→ Your objective
Extract exactly those lines that lie between the start of the material and the line with "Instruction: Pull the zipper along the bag", including both boundary lines and no others.

++++++

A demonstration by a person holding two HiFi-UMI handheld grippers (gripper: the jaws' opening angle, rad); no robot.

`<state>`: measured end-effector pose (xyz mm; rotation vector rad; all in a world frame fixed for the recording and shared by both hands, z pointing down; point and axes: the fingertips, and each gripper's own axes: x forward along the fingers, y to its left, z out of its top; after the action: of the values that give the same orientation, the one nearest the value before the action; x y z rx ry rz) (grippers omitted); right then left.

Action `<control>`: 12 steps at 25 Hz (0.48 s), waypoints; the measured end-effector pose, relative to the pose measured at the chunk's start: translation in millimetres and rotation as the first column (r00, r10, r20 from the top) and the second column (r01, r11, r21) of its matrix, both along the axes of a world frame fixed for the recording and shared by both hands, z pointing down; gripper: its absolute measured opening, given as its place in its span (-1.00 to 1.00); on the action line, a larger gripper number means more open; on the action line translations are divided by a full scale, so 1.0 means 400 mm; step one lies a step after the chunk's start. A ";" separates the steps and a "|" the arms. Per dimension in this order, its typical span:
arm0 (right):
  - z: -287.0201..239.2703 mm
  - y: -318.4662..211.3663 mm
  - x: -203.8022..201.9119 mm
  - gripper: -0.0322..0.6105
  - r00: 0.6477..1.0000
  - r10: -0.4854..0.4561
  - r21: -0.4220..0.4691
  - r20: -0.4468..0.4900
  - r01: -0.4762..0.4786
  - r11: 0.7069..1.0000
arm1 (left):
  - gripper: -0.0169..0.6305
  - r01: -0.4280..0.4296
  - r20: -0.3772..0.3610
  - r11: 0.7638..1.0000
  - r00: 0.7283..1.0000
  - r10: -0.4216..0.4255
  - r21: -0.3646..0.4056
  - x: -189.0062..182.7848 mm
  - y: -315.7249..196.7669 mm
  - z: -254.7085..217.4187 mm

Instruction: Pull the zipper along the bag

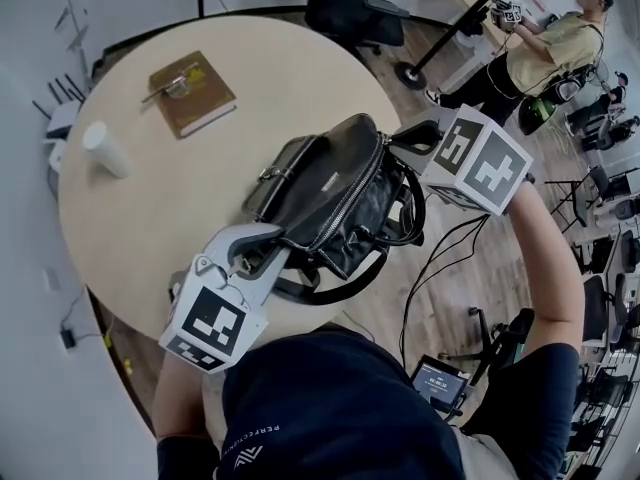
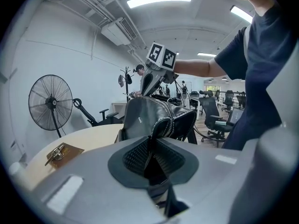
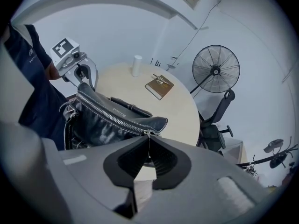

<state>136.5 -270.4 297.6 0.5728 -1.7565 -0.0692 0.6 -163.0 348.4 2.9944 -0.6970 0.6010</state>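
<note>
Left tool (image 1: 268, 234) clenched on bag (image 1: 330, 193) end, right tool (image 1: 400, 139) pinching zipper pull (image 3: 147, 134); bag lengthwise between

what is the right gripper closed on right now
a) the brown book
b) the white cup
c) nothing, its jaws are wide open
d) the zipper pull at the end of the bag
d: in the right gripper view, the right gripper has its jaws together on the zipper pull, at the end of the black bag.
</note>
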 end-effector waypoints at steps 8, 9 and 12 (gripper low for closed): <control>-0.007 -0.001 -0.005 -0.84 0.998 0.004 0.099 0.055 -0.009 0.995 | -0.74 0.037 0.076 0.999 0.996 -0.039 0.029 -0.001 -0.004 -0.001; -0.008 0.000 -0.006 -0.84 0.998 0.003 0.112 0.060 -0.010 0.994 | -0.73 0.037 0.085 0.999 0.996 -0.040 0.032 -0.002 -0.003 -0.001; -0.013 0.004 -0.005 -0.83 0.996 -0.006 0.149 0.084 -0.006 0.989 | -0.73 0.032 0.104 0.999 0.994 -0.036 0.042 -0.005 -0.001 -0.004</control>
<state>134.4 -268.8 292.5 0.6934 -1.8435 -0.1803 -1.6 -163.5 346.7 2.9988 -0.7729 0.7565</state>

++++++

→ Response area
A demonstration by a person holding two HiFi-UMI handheld grippers (gripper: the jaws' opening angle, rad); no robot.

`<state>`: measured end-effector pose (xyz mm; rotation vector rad; all in a world frame fixed for the recording and shared by both hands, z pointing down; point and axes: the fingertips, and each gripper's own axes: x forward along the fingers, y to its left, z out of its top; after the action: of the values that give the same orientation, the one nearest the value before the action; x y z rx ry rz) (grippers omitted); right then left.

Action `<control>`: 12 steps at 25 Hz (0.48 s), waypoints; the measured end-effector pose, relative to the pose measured at the chunk's start: translation in millimetres and rotation as the first column (r00, r10, r20 from the top) and the second column (r01, r11, r21) of its matrix, both along the axes of a world frame fixed for the recording and shared by both hands, z pointing down; gripper: its absolute measured opening, given as its place in its span (-1.00 to 1.00); on the action line, a larger gripper number means more open; on the action line translations are divided by a full scale, so 1.0 means 400 mm; step one lies a step after the chunk's start. A ";" separates the steps and a "|" the arms. Per dimension in this order, its typical span:
arm0 (right):
  - z: -287.0201..239.2703 mm
  - y: -318.4662..211.3663 mm
  - x: -203.8022..201.9119 mm
  - gripper: -0.0322..0.6105
  - r00: 0.6477..1.0000
  - r10: -0.4854..0.4561
  - r21: -0.4220..0.4691
  - r20: -0.4468..0.4900
  - r01: -0.4762..0.4786
  - r11: 0.7069..1.0000
arm1 (left):
  - gripper: -0.0169..0.6305
  - r01: -0.4280..0.4296
  - r20: -0.3772..0.3610
  - r11: 0.7638..1.0000
  - r00: 0.7283..1.0000
  - r10: -0.4216..0.4255
  - r21: -0.3646..0.4056
  - x: -189.0062..182.7848 mm
  - y: -315.7249..196.7669 mm
  - z: -254.7085..217.4187 mm

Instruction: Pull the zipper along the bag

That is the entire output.